Principales utilidades

¿Por qué le interesa a una pyme crear una fundación? Tras consultar a diferentes fundaciones de pymes y a varios expertos, éstas son las ventajas más evidentes:

-Mejora la imagen y el posicionamiento de la compañía. Aunque la fundación tiene una vida propia e independiente de la empresa que la crea, es innegable que a la pyme que está detrás le ofrece un plus de prestigio a través de las iniciativas que se llevan a cabo. Es un mensaje de responsabilidad y compromiso social que llega directamente a los stakeholders (personas o grupos de interés) sin necesidad de grandes acciones de marketing. Este beneficio es evidente cuando las fundaciones reciben el mismo nombre que las empresas, y es menos patente cuando lo cambian. En estos casos, puede solventarse el problema incluyendo el logotipo de la empresa junto al de la fundación en las acciones que estén promovidas por la pyme.

-Permite canalizar y obtener fondos y subvenciones. La ventaja de poder contar con ingresos provenientes de los fondos públicos y de donaciones permite encarar actividades que no son rentables para una pyme, aunque necesarias e interesantes en el sector en el que se mueve la misma.

-Potencia la innovación y la I+D. Cuando se trata de fundaciones creadas para desarrollar la investigación o la docencia, se ven beneficiadas de toda la actividad desarrollada en este campo y permite aprovechar las sinergias generadas con la actividad de la fundación para incrementar y mejorar su posicionamiento.

-Tiene una fiscalidad ventajosa. Las fundaciones están exentas del Impuesto de Transmisiones Patrimoniales y del de Actos Jurídicos Documentados, pueden estarlo del Impuesto de Actividades Económicas y del IBI y no están sujeta al Impuesto de Patrimonio ni al de Sucesiones, además de otras ventajas de tipo fiscal.

Barreras salvables

Ahora bien, a pesar de estas ventajas, es indudable que para crear una fundación, la pyme debe contar con un componente altruista porque existen también dificultades que superar. Una de ellas es el patrimonio fundacional. Para crear una fundación, la ley exige una aportación económica suficiente para el cumplimiento de los objetivos que fija, en el ámbito estatal, en 30.000 euros, y que en Cataluña sube hasta los 60.000 euros, una cantidad nada despreciable para una pyme. La normativa acepta que si esta aportación es dineraria, puede desembolsarse en dos tramos: un 25% en el momento de la constitución y el 75% restante, en los cinco años siguientes.

Si la aportación no es dineraria, hay que aportar el equivalente a ese capital al constituir la fundación. En cualquier caso, ese patrimonio permanece afecto al fin para el que se ha creado la fundación, de manera que en caso de extinción de la misma, debe entregarse a cualquier otra fundación o asociación de utilidad pública.

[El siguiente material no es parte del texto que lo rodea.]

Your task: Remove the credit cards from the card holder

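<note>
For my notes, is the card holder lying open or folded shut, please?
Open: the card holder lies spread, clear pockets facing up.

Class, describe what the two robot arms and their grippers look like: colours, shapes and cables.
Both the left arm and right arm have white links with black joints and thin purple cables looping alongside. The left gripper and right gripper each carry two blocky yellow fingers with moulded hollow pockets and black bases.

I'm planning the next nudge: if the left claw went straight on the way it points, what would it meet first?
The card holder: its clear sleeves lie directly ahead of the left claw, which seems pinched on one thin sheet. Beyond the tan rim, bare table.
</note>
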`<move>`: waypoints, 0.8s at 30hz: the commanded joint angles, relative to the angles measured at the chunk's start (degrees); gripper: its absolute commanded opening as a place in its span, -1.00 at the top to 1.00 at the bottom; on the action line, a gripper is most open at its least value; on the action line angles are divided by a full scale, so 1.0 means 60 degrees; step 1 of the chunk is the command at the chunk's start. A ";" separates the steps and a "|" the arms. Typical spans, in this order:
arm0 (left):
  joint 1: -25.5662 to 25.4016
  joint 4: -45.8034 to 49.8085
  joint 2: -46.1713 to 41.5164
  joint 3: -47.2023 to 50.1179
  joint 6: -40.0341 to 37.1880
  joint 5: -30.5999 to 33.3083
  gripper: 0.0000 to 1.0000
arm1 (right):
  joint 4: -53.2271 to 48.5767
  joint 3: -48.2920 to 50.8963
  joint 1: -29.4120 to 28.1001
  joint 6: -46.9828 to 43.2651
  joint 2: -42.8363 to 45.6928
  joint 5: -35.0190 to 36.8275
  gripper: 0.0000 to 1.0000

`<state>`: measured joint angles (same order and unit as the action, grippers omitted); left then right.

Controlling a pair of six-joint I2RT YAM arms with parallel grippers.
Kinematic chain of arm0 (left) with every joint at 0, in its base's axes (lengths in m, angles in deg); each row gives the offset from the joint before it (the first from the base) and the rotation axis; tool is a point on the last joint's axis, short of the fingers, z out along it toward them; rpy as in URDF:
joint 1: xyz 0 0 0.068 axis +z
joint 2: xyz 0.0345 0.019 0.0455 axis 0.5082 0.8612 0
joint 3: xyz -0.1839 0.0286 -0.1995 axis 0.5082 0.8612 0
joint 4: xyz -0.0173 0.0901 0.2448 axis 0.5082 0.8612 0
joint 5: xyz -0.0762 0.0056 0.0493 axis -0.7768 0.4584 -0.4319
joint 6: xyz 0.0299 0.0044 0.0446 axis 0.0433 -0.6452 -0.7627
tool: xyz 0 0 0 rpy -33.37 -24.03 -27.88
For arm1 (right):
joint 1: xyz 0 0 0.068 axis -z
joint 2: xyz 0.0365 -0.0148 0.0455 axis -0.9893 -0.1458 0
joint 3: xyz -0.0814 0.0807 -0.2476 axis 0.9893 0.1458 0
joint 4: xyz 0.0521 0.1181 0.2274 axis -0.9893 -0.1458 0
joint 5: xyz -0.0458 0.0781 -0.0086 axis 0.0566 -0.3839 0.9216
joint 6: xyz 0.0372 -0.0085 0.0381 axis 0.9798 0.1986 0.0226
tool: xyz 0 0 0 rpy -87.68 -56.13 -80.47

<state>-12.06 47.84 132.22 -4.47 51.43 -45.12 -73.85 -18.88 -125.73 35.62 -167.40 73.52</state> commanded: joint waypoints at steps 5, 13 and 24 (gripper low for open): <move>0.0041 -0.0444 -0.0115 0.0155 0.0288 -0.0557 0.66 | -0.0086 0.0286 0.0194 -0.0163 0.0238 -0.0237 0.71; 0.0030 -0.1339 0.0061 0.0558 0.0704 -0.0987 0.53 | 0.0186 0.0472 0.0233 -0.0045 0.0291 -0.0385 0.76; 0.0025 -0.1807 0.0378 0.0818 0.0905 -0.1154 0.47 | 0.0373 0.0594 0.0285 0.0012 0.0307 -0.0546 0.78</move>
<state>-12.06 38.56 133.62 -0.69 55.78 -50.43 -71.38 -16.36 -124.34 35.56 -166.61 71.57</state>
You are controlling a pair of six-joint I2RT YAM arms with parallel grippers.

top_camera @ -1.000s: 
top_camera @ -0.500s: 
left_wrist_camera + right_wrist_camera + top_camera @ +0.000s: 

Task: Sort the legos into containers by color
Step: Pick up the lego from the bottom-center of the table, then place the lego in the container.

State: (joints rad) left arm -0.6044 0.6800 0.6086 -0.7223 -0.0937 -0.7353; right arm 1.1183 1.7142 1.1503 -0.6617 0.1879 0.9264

Otro obstáculo es garantizar la sostenibilidad de la fundación. Ésta es la gran traba a la hora de crear este tipo de organizaciones. A los fundadores les cuesta definir los fines y los objetivos fundacionales y eso es un problema a la hora de buscarle la financiación, porque al igual que ocurre con la propia empresa es necesario distinguirse del resto.

Una tercera dificultad es el posible conflicto de intereses que puede surgir entre la fundación y la entidad que la funda. Es importante regular y documentar muy bien cuál es la relación entre ambos organismos para que no se den problemas de incompatibilidades.